DP World said, of the more than 78,000 feet of rail cargo at the terminal last week, 50,000 feet is U.S. bound cargo.
TSI Terminal Systems, the largest operator of container terminals at Port Metro Vancouver, announced it would continue to accept U.S.-bound rail cargo at the B.C. port.
"During this period of uncertainty on U.S. West Coast labor negotiations, TSI fully intends to provide terminal services connecting our customers’ U.S.-destined cargo to the railroads, with all parties acting in line with allocations," the terminal operator said in its statement.
DP World reports it will continue to handle U.S. bound cargo moving by truck to regional markets or nearby container yards.
In early July, Canadian National Railway began issuing equipment allocations to ocean carrier customers through Metro Vancouver and the Port of Prince Rupert.

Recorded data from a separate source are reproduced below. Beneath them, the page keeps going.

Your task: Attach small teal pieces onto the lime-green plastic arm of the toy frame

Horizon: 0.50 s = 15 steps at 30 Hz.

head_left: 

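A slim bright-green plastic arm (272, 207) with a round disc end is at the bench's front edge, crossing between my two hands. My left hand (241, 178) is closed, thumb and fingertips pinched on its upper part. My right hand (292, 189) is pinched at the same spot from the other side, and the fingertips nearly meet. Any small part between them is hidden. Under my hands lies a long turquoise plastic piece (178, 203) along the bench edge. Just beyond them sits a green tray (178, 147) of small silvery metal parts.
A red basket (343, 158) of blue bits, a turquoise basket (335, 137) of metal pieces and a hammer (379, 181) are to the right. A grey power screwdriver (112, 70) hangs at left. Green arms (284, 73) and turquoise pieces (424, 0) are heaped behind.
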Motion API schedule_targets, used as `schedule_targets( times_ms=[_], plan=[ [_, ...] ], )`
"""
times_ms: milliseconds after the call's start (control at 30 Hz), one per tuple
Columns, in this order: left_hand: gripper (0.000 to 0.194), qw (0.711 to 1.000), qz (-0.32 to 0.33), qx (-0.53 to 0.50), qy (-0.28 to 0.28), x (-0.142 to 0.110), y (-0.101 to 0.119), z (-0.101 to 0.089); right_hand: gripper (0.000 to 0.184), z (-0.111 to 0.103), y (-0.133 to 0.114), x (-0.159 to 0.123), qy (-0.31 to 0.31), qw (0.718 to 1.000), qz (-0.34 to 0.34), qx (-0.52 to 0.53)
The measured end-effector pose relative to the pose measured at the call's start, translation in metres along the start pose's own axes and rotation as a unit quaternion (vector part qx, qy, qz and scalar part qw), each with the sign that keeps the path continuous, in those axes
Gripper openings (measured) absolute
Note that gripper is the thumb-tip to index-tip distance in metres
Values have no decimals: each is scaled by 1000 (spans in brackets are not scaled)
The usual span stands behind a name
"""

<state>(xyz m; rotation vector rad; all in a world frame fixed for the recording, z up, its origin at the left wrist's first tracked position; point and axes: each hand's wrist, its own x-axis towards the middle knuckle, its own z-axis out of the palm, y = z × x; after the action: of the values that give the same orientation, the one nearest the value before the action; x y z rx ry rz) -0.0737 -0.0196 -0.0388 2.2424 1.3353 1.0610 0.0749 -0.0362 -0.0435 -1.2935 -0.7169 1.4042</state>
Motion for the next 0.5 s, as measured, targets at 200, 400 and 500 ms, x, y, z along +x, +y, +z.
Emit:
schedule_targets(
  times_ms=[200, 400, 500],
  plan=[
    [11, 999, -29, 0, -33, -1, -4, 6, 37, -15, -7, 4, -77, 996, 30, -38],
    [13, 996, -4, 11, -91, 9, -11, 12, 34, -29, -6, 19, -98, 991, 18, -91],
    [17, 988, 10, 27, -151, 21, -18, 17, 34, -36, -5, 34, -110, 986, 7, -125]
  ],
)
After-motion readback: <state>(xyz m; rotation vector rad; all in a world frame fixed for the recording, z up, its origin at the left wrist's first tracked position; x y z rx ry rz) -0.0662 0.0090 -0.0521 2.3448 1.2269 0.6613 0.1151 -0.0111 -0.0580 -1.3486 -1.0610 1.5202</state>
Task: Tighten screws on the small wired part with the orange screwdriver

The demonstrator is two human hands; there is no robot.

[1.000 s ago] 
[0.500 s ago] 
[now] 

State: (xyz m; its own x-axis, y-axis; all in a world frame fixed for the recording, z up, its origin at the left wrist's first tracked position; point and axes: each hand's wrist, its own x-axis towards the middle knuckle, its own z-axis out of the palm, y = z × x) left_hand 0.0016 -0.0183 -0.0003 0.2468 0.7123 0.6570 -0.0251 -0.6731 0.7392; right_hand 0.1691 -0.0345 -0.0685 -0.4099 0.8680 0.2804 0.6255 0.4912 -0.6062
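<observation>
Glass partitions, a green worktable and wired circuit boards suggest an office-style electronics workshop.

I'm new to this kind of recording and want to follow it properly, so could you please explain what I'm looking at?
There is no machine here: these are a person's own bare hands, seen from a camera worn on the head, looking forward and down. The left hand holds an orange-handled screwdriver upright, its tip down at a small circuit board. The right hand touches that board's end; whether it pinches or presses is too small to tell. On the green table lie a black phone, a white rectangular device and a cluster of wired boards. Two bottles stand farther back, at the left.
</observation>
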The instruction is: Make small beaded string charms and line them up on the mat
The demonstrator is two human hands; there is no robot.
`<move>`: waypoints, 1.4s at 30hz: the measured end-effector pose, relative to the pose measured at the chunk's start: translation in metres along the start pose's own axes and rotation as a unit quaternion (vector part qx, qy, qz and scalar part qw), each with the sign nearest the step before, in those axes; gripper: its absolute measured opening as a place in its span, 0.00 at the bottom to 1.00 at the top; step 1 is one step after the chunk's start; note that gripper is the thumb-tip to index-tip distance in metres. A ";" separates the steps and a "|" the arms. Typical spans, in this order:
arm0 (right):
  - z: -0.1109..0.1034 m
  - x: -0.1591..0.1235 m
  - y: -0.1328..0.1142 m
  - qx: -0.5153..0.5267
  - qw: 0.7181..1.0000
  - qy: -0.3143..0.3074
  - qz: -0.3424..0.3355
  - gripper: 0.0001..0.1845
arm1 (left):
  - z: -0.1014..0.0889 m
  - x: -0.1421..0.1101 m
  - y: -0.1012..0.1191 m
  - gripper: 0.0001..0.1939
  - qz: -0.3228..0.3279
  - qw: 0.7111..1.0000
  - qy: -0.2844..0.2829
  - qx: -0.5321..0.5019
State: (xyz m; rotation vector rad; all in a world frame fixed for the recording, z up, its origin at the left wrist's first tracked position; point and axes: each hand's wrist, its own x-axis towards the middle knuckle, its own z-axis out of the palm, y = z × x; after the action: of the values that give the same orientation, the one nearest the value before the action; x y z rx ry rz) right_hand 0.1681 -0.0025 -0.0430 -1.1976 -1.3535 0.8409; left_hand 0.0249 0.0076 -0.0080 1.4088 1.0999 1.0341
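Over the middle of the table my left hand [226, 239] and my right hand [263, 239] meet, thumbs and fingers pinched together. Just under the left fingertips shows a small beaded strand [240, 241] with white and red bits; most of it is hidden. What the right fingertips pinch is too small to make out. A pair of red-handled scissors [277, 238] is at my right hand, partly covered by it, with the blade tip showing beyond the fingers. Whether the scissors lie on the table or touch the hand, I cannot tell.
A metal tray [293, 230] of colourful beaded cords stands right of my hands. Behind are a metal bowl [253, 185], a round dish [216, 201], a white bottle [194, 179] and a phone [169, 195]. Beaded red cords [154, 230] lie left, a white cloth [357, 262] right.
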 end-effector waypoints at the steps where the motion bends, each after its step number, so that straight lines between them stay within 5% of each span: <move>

UPS and FedX receive licenses to extend reach in China
UPS and FedEx Corp have received licenses to independently open up their express package services in Beijing and other Chinese cities without a joint venture partner, after years of waiting.
A 2009 postal law restricted foreign firms to from delivering packages domestically—they could only deliver those from abroad.
The licenses give the package delivery giants access to a huge market, second only to the U.S. Due to online commerce, the Chinese market is growing 60 percent yearly and could be $46 billion by 2015, according to consultancy Deloitte.
"We now have 33 licenses," said Laura Lane, UPS president of global public affairs, to Reuters. "The government just approved (the licenses) in May," Lane said, talking about UPS's latest 14 licenses for cities that include Beijing, Wuhan and Hefei.
"We're really looking at developing those capabilities in those 33 cities, expanding our investment," Lane said. "But we haven't developed a concrete plan yet in terms of where we want to go beyond those 33 cities."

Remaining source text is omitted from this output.